Search code examples
pythonstatistics

Python - Check if the last value in a sequence is relatively higher than the rest


For a list of percentage data, I need to check if the last value (90.2) is somehow higher and somewhat "abnormal" than the rest of the data.

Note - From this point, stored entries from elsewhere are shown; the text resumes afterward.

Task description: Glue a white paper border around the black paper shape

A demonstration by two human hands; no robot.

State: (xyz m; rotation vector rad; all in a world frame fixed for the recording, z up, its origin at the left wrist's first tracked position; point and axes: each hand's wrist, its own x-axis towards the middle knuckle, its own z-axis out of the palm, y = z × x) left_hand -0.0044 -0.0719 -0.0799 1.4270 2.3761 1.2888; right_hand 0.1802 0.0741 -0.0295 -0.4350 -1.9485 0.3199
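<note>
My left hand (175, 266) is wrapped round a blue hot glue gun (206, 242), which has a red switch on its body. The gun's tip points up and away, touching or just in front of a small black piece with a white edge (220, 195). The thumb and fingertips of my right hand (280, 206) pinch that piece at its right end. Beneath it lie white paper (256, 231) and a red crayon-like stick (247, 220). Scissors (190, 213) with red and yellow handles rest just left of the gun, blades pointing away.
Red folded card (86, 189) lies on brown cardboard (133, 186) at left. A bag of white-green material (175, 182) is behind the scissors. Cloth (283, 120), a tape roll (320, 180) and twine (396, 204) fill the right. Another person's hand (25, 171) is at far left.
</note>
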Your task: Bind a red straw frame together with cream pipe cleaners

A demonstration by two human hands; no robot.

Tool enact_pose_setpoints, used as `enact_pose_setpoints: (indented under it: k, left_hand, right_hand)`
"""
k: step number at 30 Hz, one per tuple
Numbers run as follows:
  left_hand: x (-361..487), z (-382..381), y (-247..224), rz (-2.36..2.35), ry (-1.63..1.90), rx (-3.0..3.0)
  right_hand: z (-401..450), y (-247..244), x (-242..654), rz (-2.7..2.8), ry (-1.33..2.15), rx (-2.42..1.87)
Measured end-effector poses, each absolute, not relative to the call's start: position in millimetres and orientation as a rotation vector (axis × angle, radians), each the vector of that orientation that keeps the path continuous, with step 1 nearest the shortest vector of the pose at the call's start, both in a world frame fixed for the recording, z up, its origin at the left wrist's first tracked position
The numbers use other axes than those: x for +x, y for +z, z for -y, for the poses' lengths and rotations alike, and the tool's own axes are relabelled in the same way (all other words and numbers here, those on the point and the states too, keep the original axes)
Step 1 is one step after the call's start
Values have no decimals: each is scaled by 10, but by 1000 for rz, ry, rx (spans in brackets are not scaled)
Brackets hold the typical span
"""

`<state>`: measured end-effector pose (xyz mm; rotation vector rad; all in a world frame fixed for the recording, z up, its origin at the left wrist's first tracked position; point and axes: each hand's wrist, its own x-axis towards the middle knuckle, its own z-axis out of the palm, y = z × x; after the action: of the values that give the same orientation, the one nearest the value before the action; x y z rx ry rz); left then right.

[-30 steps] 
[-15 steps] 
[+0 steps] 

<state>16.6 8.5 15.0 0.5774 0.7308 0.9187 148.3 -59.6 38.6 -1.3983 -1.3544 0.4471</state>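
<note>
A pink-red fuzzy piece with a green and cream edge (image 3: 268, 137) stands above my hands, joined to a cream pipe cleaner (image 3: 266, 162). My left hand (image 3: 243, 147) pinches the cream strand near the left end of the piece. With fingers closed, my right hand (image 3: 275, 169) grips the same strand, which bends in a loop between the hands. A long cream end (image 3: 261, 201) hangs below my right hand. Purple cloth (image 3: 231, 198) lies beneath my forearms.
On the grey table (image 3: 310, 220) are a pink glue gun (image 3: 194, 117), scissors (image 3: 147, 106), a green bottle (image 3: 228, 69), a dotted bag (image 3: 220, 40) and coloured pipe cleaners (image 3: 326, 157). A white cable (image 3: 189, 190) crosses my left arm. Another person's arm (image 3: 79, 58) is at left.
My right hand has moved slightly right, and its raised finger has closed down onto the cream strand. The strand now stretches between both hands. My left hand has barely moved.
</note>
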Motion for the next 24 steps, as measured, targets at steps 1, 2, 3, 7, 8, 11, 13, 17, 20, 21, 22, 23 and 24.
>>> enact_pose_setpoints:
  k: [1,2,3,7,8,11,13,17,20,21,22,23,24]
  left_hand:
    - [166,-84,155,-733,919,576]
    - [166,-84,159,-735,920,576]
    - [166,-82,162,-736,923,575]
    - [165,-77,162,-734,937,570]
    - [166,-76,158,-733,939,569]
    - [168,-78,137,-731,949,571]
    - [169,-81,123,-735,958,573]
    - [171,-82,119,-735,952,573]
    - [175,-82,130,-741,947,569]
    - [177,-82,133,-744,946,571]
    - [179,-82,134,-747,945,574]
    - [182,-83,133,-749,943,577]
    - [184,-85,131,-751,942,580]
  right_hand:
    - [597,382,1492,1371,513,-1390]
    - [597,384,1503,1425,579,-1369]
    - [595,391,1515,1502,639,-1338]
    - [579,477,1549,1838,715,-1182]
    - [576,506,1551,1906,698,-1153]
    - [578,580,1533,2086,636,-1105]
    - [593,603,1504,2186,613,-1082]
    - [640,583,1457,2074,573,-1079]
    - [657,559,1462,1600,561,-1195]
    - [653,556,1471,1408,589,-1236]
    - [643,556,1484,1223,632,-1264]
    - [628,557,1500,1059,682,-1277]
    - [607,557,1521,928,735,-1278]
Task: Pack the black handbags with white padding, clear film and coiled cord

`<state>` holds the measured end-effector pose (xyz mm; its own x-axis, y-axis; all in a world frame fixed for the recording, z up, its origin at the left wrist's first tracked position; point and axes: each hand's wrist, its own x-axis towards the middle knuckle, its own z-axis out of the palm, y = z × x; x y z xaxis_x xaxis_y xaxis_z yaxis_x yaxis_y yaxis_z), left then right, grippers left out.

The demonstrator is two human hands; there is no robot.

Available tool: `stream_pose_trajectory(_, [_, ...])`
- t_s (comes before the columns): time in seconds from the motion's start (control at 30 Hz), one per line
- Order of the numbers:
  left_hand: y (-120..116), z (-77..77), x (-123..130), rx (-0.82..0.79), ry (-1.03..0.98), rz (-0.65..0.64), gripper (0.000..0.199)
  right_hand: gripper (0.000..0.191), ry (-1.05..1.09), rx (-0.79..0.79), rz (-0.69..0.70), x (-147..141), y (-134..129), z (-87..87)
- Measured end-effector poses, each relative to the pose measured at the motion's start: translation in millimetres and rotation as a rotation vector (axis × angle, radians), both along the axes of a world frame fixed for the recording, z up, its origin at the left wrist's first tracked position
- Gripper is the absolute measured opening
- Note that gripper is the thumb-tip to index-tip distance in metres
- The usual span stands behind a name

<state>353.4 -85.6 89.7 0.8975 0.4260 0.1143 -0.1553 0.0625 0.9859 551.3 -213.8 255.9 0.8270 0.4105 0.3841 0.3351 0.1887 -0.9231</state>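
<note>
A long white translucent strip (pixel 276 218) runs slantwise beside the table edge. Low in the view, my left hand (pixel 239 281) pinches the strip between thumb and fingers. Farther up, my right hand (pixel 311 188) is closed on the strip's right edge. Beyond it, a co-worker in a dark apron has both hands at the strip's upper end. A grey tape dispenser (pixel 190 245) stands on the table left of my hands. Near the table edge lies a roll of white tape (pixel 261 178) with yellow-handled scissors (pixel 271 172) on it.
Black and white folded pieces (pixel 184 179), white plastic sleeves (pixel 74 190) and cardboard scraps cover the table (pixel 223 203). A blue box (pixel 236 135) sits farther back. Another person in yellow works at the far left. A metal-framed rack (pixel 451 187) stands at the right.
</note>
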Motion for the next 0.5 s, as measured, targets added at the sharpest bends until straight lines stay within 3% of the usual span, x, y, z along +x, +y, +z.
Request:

Clearly it is in this sequence.

delivery_pct = [59.45, 55.2, 54.16, 66.57, 68.62, 64.19, 60.57, 44.12, 71.52, 90.2]

But for the below sequnece the last value is not so:

delivery_pct = [ 63.6, 62.64, 60.36, 72.8, 70.86, 40.51, 52.06, 61.47, 51.55, 74.03 ]

How do I check if the last value is abnormally higher than the rest?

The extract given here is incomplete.